■ TASK
The whole listing is to be written out again exactly; the pictures are not.

-------- DATA BLOCK

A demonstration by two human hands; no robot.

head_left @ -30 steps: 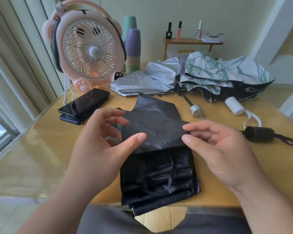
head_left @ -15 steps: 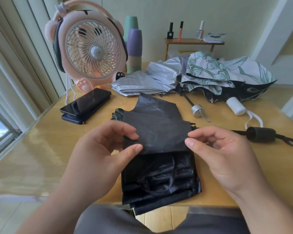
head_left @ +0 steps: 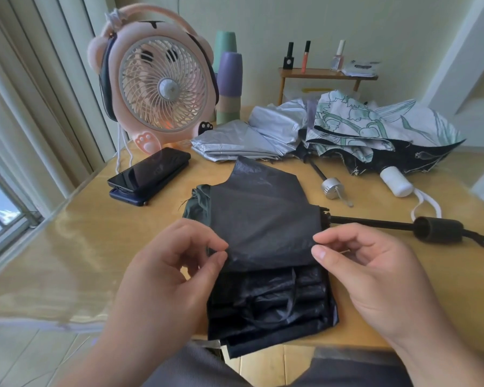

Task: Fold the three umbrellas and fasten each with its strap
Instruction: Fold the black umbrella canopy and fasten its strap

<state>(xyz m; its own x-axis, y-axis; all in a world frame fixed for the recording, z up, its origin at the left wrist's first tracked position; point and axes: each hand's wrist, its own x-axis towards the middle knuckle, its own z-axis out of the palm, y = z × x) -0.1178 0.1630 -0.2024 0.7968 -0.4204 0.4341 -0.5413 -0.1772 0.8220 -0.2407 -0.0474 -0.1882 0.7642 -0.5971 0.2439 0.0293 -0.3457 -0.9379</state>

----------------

■ ANSWER TO THIS EXERCISE
A demonstration by two human hands; no robot.

head_left @ -30 steps: 
head_left @ -15 steps: 
head_left @ +0 steps: 

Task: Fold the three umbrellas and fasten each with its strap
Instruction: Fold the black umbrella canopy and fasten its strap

<state>(xyz m; its own x-axis, y-axis; all in a world frame fixed for the recording, z up, its origin at the left wrist's first tracked position; point and axes: each hand's wrist, its own x-axis towards the middle knuckle, its own z-axis out of the palm, y = z × x) -0.1178 0.1630 -0.2024 0.7968 -0.4204 0.4341 -0.5413 -0.1772 0.8220 -0.2407 -0.0474 -0.1882 0.7642 -0.5971 0.2439 0.0293 -0.3457 -0.9379</state>

The exercise is done, and nothing more is needed.